Please repeat, from the entries that follow, the lines from the one containing "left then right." through the one containing "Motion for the" exactly, adding nothing.

Stored entries
BEGIN

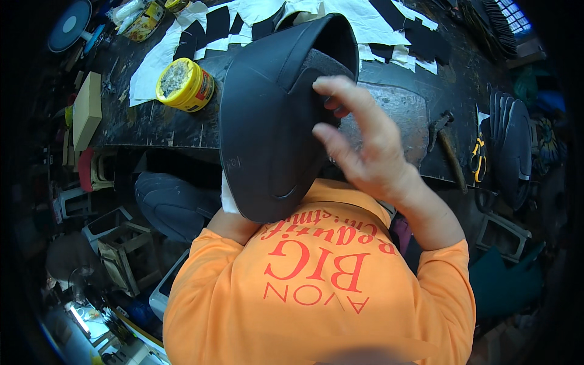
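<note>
Upright before my chest stands a black padded leather-like piece (261,121), bent into a deep curved shell with a rounded rim. Stitched seams and a grey padded layer (325,64) show near its open top. My right hand (365,131) is beside its right edge, with thumb and forefinger spread apart and the forefinger's tip close to the grey layer; whether it touches is unclear. My left forearm (238,227) runs in behind the piece's lower end, so my left hand is hidden. A bit of white material (229,198) pokes out along the lower left edge.
On the dark table (158,131) are an open yellow tub (182,85), white and black cut pieces (365,27), a grey slab (395,112), a hammer (447,143) and yellow-handled scissors (478,158). Similar black pieces (510,146) stack at right; another (173,204) lies lower left, near stools (128,252).
</note>
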Available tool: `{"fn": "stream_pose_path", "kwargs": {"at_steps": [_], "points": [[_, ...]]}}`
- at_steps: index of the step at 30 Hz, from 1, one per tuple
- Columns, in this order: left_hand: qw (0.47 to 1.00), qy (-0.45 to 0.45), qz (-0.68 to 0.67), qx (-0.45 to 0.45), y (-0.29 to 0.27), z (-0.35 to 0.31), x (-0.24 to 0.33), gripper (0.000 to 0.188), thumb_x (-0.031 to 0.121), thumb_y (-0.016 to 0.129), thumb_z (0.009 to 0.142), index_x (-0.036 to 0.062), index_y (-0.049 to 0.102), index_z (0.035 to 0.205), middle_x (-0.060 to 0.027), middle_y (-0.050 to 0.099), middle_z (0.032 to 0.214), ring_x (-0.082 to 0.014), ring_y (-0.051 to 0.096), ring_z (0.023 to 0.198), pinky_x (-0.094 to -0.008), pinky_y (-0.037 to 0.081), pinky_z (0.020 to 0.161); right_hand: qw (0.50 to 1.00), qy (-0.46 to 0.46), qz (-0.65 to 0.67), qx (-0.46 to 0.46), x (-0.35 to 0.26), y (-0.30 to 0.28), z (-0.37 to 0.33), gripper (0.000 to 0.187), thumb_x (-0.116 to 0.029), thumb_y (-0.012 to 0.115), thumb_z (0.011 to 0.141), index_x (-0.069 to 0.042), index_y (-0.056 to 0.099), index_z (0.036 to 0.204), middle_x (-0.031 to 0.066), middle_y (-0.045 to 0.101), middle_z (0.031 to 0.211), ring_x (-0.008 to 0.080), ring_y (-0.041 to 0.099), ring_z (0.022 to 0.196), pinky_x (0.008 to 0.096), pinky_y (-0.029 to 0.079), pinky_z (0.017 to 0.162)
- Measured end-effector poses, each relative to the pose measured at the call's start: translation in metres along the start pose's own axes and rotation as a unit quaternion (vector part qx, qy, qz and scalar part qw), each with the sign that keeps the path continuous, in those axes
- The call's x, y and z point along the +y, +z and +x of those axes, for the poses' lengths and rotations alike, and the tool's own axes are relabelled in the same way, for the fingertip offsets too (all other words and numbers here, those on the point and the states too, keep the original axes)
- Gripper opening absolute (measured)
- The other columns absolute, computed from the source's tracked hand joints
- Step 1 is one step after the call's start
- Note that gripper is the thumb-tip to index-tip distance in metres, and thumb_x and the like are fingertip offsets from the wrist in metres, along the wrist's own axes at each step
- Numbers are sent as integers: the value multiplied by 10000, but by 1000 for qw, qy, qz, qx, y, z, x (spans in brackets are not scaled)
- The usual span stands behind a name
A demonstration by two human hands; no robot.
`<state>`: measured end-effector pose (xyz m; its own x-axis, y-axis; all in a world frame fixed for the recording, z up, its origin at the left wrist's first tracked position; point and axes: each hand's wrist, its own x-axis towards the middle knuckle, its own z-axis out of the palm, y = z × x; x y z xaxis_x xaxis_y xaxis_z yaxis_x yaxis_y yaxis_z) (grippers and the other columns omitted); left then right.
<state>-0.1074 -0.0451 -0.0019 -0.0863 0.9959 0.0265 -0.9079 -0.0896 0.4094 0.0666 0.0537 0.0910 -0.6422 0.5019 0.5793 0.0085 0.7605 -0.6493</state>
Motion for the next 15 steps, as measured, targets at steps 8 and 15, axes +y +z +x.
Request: {"fn": "stream_pose_path", "kwargs": {"at_steps": [8,15], "points": [[1000,3,-16,21,3,-4,-22,695,452,444,1042,-57,350,1506,-283,362,1554,-381,327,1472,-489,221,1201,965,-137,-223,-25,53,-29,56,352,-18,728,792,-159,748,1114,66,680,1125,291,622,1057,392,510,934],[999,5,-31,36,4,-5,-35,702,458,448,1040,-55,346,1508,-281,358,1557,-379,329,1471,-486,222,1201,972,-24,-197,-126,64,-23,42,337,-11,718,842,-165,769,1138,58,707,1023,230,688,972,323,555,841]]}}
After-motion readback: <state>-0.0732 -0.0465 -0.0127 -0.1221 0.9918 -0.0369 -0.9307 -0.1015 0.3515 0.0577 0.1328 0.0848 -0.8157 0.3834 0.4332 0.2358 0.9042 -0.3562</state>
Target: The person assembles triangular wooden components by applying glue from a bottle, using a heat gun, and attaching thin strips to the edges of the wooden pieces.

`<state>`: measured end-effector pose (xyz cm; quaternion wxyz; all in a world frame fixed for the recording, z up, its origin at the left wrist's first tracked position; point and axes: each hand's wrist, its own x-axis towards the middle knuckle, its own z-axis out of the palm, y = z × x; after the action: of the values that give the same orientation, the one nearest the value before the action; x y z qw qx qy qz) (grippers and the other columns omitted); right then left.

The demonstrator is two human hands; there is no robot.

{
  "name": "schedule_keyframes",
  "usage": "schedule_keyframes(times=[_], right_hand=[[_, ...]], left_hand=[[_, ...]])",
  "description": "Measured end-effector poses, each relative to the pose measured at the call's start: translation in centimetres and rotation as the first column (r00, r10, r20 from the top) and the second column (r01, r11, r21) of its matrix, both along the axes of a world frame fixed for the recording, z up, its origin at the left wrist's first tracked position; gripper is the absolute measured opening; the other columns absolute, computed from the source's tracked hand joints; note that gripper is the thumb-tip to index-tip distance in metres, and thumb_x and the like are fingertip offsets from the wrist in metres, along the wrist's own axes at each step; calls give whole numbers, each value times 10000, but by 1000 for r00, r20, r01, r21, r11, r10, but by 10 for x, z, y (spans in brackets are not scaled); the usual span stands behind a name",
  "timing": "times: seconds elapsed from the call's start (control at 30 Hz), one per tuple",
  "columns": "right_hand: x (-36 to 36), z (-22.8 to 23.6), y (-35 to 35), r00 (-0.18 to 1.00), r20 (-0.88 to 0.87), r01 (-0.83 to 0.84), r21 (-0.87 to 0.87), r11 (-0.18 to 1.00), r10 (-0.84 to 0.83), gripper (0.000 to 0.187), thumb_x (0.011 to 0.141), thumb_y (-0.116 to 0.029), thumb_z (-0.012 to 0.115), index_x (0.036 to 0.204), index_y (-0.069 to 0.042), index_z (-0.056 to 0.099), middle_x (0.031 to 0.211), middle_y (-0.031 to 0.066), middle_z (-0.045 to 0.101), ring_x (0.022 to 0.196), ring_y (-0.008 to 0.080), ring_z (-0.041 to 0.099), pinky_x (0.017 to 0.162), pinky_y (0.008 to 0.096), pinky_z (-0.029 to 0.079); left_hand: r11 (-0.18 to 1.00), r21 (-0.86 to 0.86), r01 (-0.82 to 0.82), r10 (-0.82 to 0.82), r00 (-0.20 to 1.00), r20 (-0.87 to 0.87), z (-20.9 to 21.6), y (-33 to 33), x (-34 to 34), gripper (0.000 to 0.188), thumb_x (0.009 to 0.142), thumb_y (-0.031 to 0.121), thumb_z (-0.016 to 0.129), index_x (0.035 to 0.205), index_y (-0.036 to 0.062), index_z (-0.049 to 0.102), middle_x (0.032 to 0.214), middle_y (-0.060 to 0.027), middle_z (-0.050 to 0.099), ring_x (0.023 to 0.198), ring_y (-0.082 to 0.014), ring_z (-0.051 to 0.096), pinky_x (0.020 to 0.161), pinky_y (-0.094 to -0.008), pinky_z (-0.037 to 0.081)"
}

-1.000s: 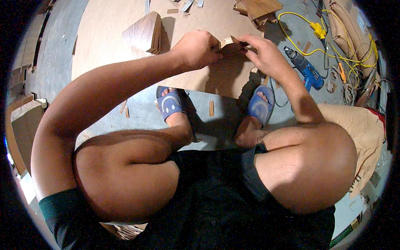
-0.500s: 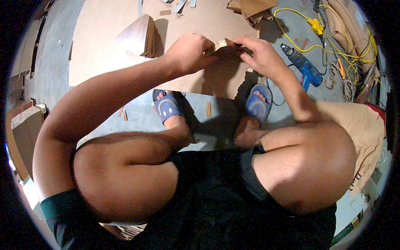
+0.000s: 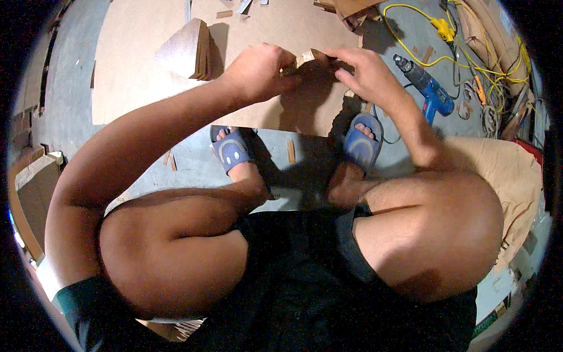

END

Task result
`<state>`: measured end-effector pose (xyz m; its own x-axis, y-axis; all in a world frame fixed for the recording, z up, its origin at the left wrist's first tracked position; point and axes: each hand's wrist, its own x-axis towards the middle knuckle, its own z-axis out of the palm, y = z × x; x y z xaxis_x xaxis_y xaxis_z yaxis_x yaxis_y yaxis_z) (grippers and the other columns omitted); left then right.
<state>-0.1074 -0.0451 -0.0019 -0.0863 0.9959 0.0265 -0.9079 -0.0896 0.4094 0.0666 0.0537 0.0910 -0.6422 0.5019 0.5793 0.0085 0.7605 -0.6493</state>
Motion for the next 15 steps, as measured, targets at steps 8 and 15, axes +y +z +x.

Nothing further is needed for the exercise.